Ramazzotti interviene sulla proposta rilanciata dal vicesindaco Zito di fusione dei Comuni. «Nel contesto nazionale: divisi due miserie, uniti una ricchezza»

di TONI MORETTI

CERVETERI – Ci siamo, la curiosità vera, l’argomento capace di accendere il dibattito, è la questione rilanciata dal vicesindaco Giuseppe Zito, circa l’unificazione dei due comuni Cerveteri e Ladispoli. 
Rilanciata perché già alcuni anni fa, come abbiamo già anticipato, era stata oggetto di discussione della classe dirigente dell’epoca, ma se vogliamo essere sinceri forse è stata una discussione mai sopita del tutto dal momento che già all’epoca della separazione, quando avvenuta a novembre del 1969, l’allora sindaco sembra che disse: «Qualcuno se ne pentirà». 
Infatti questo distacco avvenuto della frazione prima di Civitavecchia e poi di Cerveteri, non fu visto di buon occhio da coloro, forse pochi, che già da allora avevano una visione che andava oltre gli interessi di campanile. 
Ce lo dice Lamberto Ramazzotti, un po’ per la professione che esercita da giovanissimo, ha infatti uno studio tecnico visto che è geometra, un po’ per la sua passione di professionista e amministratore della cosa pubblica, lo ha portato sempre a studiare e ad aggiornarsi in materia urbanistica. 
Questo aspetto affrontiamo oggi con lui, chiedendogli innanzi tutto, come politico, come cittadino e come tecnico: è favorevole o contrario alla proposta che rilancia  di Zito?

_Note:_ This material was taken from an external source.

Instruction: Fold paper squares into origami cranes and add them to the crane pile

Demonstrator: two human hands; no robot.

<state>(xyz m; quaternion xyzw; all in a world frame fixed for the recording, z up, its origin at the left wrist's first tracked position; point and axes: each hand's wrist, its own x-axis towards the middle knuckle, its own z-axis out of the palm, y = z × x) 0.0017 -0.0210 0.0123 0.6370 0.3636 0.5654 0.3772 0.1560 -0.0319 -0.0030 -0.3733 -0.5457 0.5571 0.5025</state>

«Io sono stato sempre concettualmente favorevole – dice Ramazzotti – per motivi politici e per motivi di ordine pratico. Già anni fa si sintetizzava  il concetto che separati, due paesi divisi soltanto da una strada, nel contesto nazionale rappresentavano due miserie mentre uniti potevano essere una ricchezza. Ai tempi d’oggi, con una volontà centrale tutta improntata all’ottimizzazione ed al risparmio, questo diventa necessario e bisogna essere lungimiranti e trovare la forza di superare quelle barriere che possono frapporsi al progetto, barriere che possono essere soltanto culturali ma non di interesse oggettivo. Si pensi soltanto a cose che si stanno già sperimentando. Il trasporto urbano in comune per esempio, che vedremo quando attuato e sarà a breve, ma che già sulla carta è significato un aumento considerevole degli standard di qualità. Senza parlare poi dell’ottimizzazione che si avrebbe nell’unificazione di alcuni servizi comunali, alla migliore selezione delle risorse e della qualità delle stesse».
Si ma il problema urbanistico? Il fatto che Ladispoli ha finito il suo territorio e si rivolgerà a quello di Cerveteri?
«Quando ci sarà un unico Comune non ci sarà più il loro o il nostro. Sarà tutto “nostro”. Dipenderà dalla classe politica che ci auguriamo che cambi, e cambierà anche perché si uscirà dal meccanismo perché uno con cinquanta voti potrà essere eletto in consiglio e rappresenterà qualcosa che non rappresenta nessuno. Mi spiego? Ma ci crede lei che alla fine il problema più grosso da superare sarà il nome?» E ride.